Bregantini: Guardando alla realtà con occhi diversi e insegnando soprattutto ai giovani a farlo. Le aule scolastiche sono state spesso, soprattutto nel Novecento, il luogo in cui sono state preparate le guerre prima ancora che sui campi di battaglia. Non per niente si diceva che negli zaini dei soldati tedeschi c'erano i filosofi tedeschi.  Oggi abbiamo davanti una sfida costituita dalla ricorrenza, nel 2014, del centenario della I Guerra mondiale. Come la ricorderemo? La potremmo ricordare come la “Grande guerra” e nutrire questa ricorrenza di retorica ed esaltazione. Tutti i monumenti ai caduti che vediamo nei nostri Paesi contengono questo tipo di esaltazione. Oppure potremo fare riferimento al messaggio di Benedetto XV del 1° agosto 1917 e chiamarla “l'inutile strage” e cambierà radicalmente il tipo di approccio e il valore educativo per il futuro.
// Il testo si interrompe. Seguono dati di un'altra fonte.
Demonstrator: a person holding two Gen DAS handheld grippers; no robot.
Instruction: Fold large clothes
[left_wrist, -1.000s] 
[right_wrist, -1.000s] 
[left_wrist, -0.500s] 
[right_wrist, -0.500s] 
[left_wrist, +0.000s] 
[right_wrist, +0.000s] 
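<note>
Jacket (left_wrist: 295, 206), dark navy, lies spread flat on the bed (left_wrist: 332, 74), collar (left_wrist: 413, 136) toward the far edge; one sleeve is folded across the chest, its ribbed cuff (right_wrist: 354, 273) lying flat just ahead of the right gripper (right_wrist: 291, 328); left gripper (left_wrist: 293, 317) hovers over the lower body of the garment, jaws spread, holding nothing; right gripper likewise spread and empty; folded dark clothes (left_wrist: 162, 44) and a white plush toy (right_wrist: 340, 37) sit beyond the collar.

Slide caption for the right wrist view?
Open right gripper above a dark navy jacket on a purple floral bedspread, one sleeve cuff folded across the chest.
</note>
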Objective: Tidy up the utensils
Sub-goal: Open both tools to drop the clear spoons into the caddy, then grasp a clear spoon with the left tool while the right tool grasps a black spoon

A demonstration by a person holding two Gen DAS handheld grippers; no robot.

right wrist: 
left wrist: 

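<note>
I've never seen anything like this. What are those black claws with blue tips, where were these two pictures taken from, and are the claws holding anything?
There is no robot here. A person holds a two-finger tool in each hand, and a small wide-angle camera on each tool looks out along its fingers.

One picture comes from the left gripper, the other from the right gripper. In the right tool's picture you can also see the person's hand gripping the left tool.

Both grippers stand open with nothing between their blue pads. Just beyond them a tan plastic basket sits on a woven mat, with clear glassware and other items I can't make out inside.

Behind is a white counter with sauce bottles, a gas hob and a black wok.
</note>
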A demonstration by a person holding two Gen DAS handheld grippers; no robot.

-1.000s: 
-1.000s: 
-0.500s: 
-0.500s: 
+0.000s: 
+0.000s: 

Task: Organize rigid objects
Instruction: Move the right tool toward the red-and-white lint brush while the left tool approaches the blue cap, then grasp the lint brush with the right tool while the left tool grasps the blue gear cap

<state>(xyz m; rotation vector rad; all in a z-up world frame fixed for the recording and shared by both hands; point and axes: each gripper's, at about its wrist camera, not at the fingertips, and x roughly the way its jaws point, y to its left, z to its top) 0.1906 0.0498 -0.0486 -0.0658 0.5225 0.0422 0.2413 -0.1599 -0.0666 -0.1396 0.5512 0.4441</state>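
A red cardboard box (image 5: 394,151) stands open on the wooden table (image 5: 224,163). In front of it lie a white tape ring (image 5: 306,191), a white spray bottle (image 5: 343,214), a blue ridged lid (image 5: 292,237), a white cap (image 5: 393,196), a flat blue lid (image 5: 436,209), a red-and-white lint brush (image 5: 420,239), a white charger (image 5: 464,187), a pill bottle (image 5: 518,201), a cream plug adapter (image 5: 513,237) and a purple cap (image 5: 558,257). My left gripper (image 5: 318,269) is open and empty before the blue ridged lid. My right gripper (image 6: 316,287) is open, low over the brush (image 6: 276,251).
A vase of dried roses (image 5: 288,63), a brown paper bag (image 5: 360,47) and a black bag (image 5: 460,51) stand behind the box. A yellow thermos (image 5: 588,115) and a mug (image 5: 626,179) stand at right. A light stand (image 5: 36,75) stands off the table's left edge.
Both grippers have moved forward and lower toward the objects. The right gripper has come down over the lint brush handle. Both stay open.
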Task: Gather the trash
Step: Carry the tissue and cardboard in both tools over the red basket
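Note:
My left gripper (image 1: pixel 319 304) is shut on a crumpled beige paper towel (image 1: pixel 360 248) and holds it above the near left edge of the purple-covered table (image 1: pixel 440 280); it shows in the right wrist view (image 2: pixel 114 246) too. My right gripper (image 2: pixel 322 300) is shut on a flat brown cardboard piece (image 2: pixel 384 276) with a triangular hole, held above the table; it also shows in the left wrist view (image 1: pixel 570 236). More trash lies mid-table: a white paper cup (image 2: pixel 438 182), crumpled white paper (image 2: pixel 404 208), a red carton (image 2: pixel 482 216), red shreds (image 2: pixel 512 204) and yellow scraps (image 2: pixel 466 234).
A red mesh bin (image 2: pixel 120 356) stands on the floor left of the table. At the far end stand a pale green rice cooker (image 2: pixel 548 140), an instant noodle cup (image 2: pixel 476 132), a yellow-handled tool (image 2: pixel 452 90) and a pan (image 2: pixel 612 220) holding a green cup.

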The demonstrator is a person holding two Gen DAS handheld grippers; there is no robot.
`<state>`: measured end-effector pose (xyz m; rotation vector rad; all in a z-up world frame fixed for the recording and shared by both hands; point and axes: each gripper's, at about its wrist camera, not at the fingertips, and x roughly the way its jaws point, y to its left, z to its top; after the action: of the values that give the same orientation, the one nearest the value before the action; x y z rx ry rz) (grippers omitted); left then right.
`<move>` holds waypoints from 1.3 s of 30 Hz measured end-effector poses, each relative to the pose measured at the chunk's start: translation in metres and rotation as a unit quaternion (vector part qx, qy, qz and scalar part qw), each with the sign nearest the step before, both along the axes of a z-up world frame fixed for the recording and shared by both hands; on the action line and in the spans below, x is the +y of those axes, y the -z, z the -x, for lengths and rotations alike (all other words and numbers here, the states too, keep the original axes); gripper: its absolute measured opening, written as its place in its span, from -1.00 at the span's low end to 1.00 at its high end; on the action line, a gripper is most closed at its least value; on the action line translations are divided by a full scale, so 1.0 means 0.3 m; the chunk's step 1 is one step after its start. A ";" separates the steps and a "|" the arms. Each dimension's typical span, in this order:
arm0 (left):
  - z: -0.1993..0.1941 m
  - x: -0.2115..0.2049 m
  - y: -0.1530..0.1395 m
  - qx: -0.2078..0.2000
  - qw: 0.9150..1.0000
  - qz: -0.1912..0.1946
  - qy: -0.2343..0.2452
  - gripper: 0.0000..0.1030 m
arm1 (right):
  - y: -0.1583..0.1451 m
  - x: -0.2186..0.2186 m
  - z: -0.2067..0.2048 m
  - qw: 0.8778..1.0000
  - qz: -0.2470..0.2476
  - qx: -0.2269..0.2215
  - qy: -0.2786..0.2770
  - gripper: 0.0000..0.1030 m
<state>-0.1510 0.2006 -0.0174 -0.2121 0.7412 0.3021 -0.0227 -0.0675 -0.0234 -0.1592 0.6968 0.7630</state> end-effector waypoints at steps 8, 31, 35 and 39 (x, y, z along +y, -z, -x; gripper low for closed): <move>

Sono i temi che aveva ben chiari don Lorenzo Milani. Proprio ieri in una scuola ho visto il “bollettino della vittoria”, il comunicato con il quale il generale Diaz annunciò la vittoria dell'Italia nella I guerra mondiale e la disfatta del nemico. Se accanto mettessimo uno scritto di Mandela oppure le Beatitudini o il sogno di Kennedy? Occorre un nuovo modo di leggere e far leggere ai ragazzi la storia che servirà a capire la realtà sociale e anche come bisogna cambiare davanti alla realtà della Siria o dell'Africa.

In questa prospettiva la marcia della pace di fine anno che segno pone?

Bregantini: Pone tre segni: il primo è rinunciare al cenone in segno di sobrietà e condivisione con chi non ha. Il secondo luogo è bello guardare all'anno nuovo che si apre sotto la lente della fraternità da costruire facendo attenzione a tutto quello che è legame diretto, personalizzato, ascolto, paura da vincere, lacrime da asciugare. Il terzo segno è una chiara denuncia di tutte le situazioni che anche oggi schiacciano l'uomo perché negano la fraternità e quindi negano la pace.